> Exercise brief: From the first line to the last, write out the records exactly, leaving the pictures behind.
--- START ---
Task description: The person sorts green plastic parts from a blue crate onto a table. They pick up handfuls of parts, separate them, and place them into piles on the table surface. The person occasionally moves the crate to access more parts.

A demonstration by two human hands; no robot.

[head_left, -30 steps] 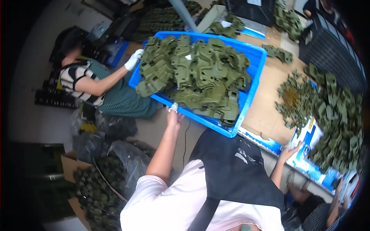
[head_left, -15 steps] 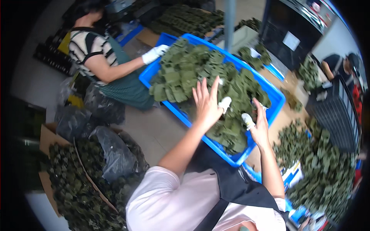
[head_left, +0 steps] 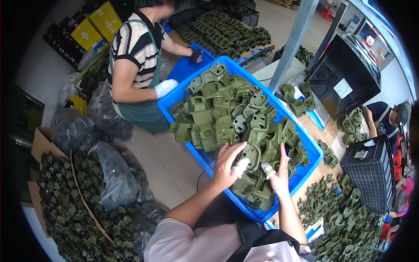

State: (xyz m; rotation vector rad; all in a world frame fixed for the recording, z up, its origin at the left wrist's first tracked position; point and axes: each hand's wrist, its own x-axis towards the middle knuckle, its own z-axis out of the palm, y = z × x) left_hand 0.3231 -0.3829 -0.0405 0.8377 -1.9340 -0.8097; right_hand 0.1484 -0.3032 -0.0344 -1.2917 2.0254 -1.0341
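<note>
A blue plastic bin holds a heap of olive-green molded plastic parts. Over its near end, my left hand rests against the parts, fingers spread and slightly bent, its thumb wrapped in white. Across from it, my right hand has its fingers stretched upward along the pile and a white-wrapped thumb apart from them. Several green parts lie between and below my two hands. Neither hand is visibly closed around a part; some fingertips merge with the heap.
A co-worker stands at the bin's left, a white-gloved hand by its rim. At lower left, a carton of dark green pieces has plastic bags on it. Loose green parts and a black crate are on the right, near another person.
The view has shifted, and my hands now sit lower against the near parts. The co-worker's gloved hand is lower beside the bin, and their other, dark-gloved hand has come into sight.
</note>
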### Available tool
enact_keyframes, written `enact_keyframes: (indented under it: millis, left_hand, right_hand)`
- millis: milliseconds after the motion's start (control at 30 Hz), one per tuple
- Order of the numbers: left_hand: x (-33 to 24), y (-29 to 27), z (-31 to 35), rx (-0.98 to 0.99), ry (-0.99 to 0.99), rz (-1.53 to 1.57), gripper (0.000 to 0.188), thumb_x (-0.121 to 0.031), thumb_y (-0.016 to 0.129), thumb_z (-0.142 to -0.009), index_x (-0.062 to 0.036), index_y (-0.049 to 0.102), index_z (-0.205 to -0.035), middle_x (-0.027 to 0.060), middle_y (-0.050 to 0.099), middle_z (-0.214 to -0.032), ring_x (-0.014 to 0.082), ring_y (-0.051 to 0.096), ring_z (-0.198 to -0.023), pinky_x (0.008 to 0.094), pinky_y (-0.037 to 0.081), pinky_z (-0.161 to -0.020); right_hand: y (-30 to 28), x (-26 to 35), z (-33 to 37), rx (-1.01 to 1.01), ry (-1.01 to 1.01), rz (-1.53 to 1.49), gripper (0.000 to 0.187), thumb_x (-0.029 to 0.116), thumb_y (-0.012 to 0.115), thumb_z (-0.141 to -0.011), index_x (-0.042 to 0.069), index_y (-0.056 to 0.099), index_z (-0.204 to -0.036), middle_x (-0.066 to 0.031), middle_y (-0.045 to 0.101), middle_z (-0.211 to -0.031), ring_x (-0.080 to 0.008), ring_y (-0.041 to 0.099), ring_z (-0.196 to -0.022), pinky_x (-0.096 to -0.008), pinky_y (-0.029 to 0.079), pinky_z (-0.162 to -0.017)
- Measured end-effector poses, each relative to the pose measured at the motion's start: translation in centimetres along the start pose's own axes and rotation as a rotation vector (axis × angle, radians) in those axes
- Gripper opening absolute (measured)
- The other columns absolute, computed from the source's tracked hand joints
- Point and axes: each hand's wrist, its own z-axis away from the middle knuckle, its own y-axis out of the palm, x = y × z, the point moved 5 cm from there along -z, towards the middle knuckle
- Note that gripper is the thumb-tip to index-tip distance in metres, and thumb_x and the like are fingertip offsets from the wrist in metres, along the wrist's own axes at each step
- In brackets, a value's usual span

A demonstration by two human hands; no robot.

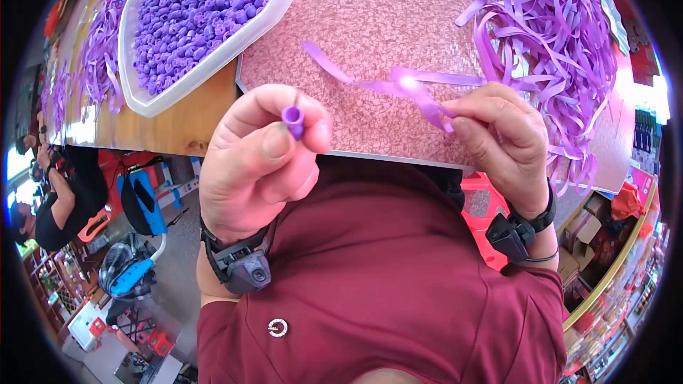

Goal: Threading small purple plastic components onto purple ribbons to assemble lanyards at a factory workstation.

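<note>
Between the thumb and fingers of my left hand (pixel 260 149) is a small purple plastic cap (pixel 292 120), its round opening turned up toward me. My right hand (pixel 501 139) pinches a purple ribbon (pixel 430 107) with thumb and forefinger. The ribbon is folded near the pinch; one tail reaches left toward the cap, apart from it, and another strip runs right behind my hand. Both hands are raised at the near edge of the pink table (pixel 370 7). A heap of purple ribbons (pixel 548 35) lies beyond my right hand.
A white plastic tub (pixel 290 7) full of purple caps (pixel 199 18) stands at the back left. More ribbons (pixel 107 43) lie left of it on the wooden surface. Another person (pixel 67 199) sits at far left. A red plastic stool (pixel 484 213) is below the table edge.
</note>
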Motion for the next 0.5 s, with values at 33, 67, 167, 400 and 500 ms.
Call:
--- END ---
> Answer to this task:
Task description: The person sorts green plastic parts from a blue crate onto a table. They pick up handfuls of parts, separate them, and place them into piles on the table surface. The person occasionally moves the crate to access more parts.

A demonstration by two human hands; no robot.

[head_left, -30 steps] 
[head_left, -15 steps] 
[head_left, +0 steps] 

State: (xyz m; rotation vector rad; all in a world frame fixed for the recording, z up, its origin at the left wrist's first tracked position; point and axes: each hand's wrist, its own x-axis towards the middle knuckle, its own z-axis out of the palm, y = z × x) left_hand 0.3231 -0.3829 -0.0405 0.8377 -1.9340 -0.8097; right_hand 0.1484 -0.3032 -0.0344 -1.2917 2.0254 -1.0341
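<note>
A blue plastic bin holds a heap of olive-green molded plastic parts. Over its near end, my left hand rests against the parts, fingers spread and slightly bent, its thumb wrapped in white. Across from it, my right hand has its fingers stretched upward along the pile and a white-wrapped thumb apart from them. Several green parts lie between and below my two hands. Neither hand is visibly closed around a part; some fingertips merge with the heap.
A co-worker stands at the bin's left, a white-gloved hand by its rim. At lower left, a carton of dark green pieces has plastic bags on it. Loose green parts and a black crate are on the right, near another person.
The view has shifted, and my hands now sit lower against the near parts. The co-worker's gloved hand is lower beside the bin, and their other, dark-gloved hand has come into sight.
</note>
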### Available tool
enact_keyframes, written `enact_keyframes: (indented under it: millis, left_hand, right_hand)`
- millis: milliseconds after the motion's start (control at 30 Hz), one per tuple
- Order of the numbers: left_hand: x (-33 to 24), y (-29 to 27), z (-31 to 35), rx (-0.98 to 0.99), ry (-0.99 to 0.99), rz (-1.53 to 1.57), gripper (0.000 to 0.188), thumb_x (-0.121 to 0.031), thumb_y (-0.016 to 0.129), thumb_z (-0.142 to -0.009), index_x (-0.062 to 0.036), index_y (-0.049 to 0.102), index_z (-0.205 to -0.035), middle_x (-0.027 to 0.060), middle_y (-0.050 to 0.099), middle_z (-0.214 to -0.032), ring_x (-0.014 to 0.082), ring_y (-0.051 to 0.096), ring_z (-0.198 to -0.023), pinky_x (0.008 to 0.094), pinky_y (-0.037 to 0.081), pinky_z (-0.161 to -0.020); right_hand: y (-30 to 28), x (-26 to 35), z (-33 to 37), rx (-1.01 to 1.01), ry (-1.01 to 1.01), rz (-1.53 to 1.49), gripper (0.000 to 0.187), thumb_x (-0.029 to 0.116), thumb_y (-0.012 to 0.115), thumb_z (-0.141 to -0.011), index_x (-0.042 to 0.069), index_y (-0.056 to 0.099), index_z (-0.204 to -0.036), middle_x (-0.066 to 0.031), middle_y (-0.045 to 0.101), middle_z (-0.211 to -0.031), ring_x (-0.080 to 0.008), ring_y (-0.041 to 0.099), ring_z (-0.196 to -0.022), pinky_x (-0.096 to -0.008), pinky_y (-0.029 to 0.079), pinky_z (-0.162 to -0.017)
- Measured end-effector poses, each relative to the pose measured at the motion's start: translation in centimetres along the start pose's own axes and rotation as a rotation vector (axis × angle, radians) in those axes
- Gripper opening absolute (measured)
- The other columns absolute, computed from the source's tracked hand joints
- Point and axes: each hand's wrist, its own z-axis away from the middle knuckle, its own y-axis out of the palm, x = y × z, the point moved 5 cm from there along -z, towards the middle knuckle
- Note that gripper is the thumb-tip to index-tip distance in metres, and thumb_x and the like are fingertip offsets from the wrist in metres, along the wrist's own axes at each step
- In brackets, a value's usual span

A demonstration by two human hands; no robot.


Goal: Threading small purple plastic components onto purple ribbons to assemble lanyards at a factory workstation.

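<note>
Between the thumb and fingers of my left hand (pixel 260 149) is a small purple plastic cap (pixel 292 120), its round opening turned up toward me. My right hand (pixel 501 139) pinches a purple ribbon (pixel 430 107) with thumb and forefinger. The ribbon is folded near the pinch; one tail reaches left toward the cap, apart from it, and another strip runs right behind my hand. Both hands are raised at the near edge of the pink table (pixel 370 7). A heap of purple ribbons (pixel 548 35) lies beyond my right hand.
A white plastic tub (pixel 290 7) full of purple caps (pixel 199 18) stands at the back left. More ribbons (pixel 107 43) lie left of it on the wooden surface. Another person (pixel 67 199) sits at far left. A red plastic stool (pixel 484 213) is below the table edge.
</note>
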Motion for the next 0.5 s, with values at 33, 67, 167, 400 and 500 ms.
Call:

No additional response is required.